A view of a hunting cabin at Triphammer Pond in 1911

Triphammer Pond
He helped found the Hingham Sportsmen’s Club (HSC) in April 1932, which held monthly meetings at the G.A.R. Hall along with shooting contests and field days in many farms in town.

GAR Hall on Main Street in the early 20th Century

GAR Hall with Trolley Tracks
But even before the Club was founded, his journal entries reflect a change in both the rural nature of the community and the types of wildlife available and allowed to hunt. Many of his entries refer to the lack of luck in finding anything during local hunting trips, particularly birds on trips up Turkey Hill. He stops referring to duck hunting in the Home Meadows after 1923 and instead goes on hunting trips to places on Cape Cod or in New Hampshire instead. With the town evolving into suburbia, regulations were put in place banning hunting in most areas. An entry on April 7, 1949 says he marked the 50th anniversary of his first bird hunt by taking the gun given to him by his father down to the Weir River though he notes shooting anything has been illegal there for the past 10 years.

Looking across the Leavitt Street Bridge over the Weir River in 1941

Standing on Leavitt’s Bridge
By the late 1930s fish are becoming so scarce in Hingham’s streams that he helps raise funds for the HSC to purchase trout and other fish from local fish farms to stock Hingham’s rivers. This only solved the problem in the short-term and the practice was discontinued by 1950. In November 1960, Carl Burr was one of several owners of land in the Home Meadows who sold their acreage to the new town Conservation Commission to help preserve the land as open space.

View of the Home Meadows near Water Street in 1958

Home Meadows Estuary

Open space changes in Hingham can also be summed up by the use of the Hingham Agricultural and Horticultural Society’s properties across from his house.

Agricultural Hall and Fairgrounds around 1900

Agricultural Hall
Agricultural Hall was built in 1867. Early in his life he attended the many events that took place there including agricultural exhibitions and sporting events on the fairgrounds by local amateur and school teams, including games of the Breezy Hill baseball club, the ‘home’ team from Hingham Center:

Breezy Hill Baseball Club, 1915
As the years passed, however, fewer agricultural activities took place on the grounds, amateur town teams disbanded and school teams moved to the fields used today.
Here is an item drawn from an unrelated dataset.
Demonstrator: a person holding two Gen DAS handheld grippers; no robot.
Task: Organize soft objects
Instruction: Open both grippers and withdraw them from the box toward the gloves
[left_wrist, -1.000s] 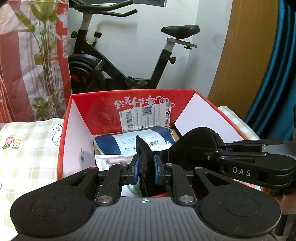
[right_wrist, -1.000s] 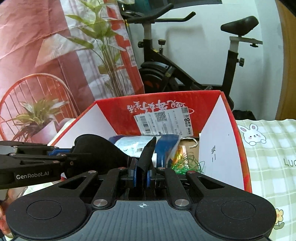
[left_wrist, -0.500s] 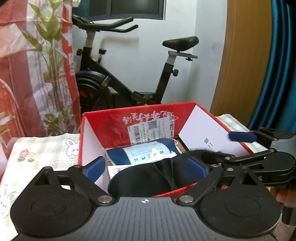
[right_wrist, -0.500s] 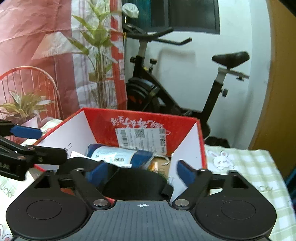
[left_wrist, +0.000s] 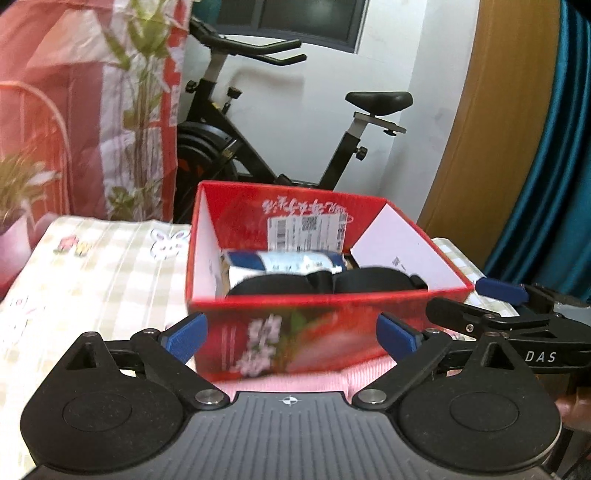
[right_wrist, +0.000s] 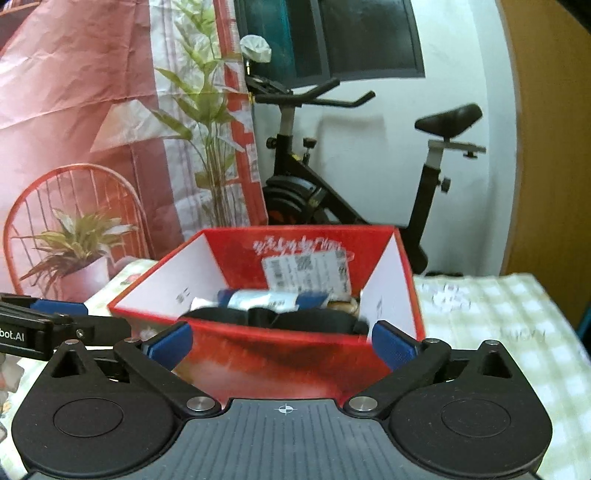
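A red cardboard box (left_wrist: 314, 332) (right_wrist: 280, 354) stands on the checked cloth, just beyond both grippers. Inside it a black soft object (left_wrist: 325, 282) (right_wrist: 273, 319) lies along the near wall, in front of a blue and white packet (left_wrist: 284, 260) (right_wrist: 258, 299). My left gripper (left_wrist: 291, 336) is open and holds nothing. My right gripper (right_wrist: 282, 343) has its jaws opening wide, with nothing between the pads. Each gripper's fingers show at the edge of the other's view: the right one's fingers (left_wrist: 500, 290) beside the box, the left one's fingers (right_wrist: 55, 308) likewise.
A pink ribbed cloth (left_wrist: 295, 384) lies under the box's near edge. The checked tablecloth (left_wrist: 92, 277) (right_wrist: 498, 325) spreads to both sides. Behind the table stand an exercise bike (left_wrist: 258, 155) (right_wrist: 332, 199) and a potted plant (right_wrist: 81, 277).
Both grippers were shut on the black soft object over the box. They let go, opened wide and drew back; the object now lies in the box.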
To follow baseball, he becomes a fan of the Boston Braves, attending many their games in Boston, or listens to them on the radio (and later television). By the time he became custodian of the Hall in the 1950s, the grounds were largely abandoned and only town elections and a few other civic events occurred in the building. The Hall was torn down a few years after his death in May 1961, replaced by the Hingham Public Library.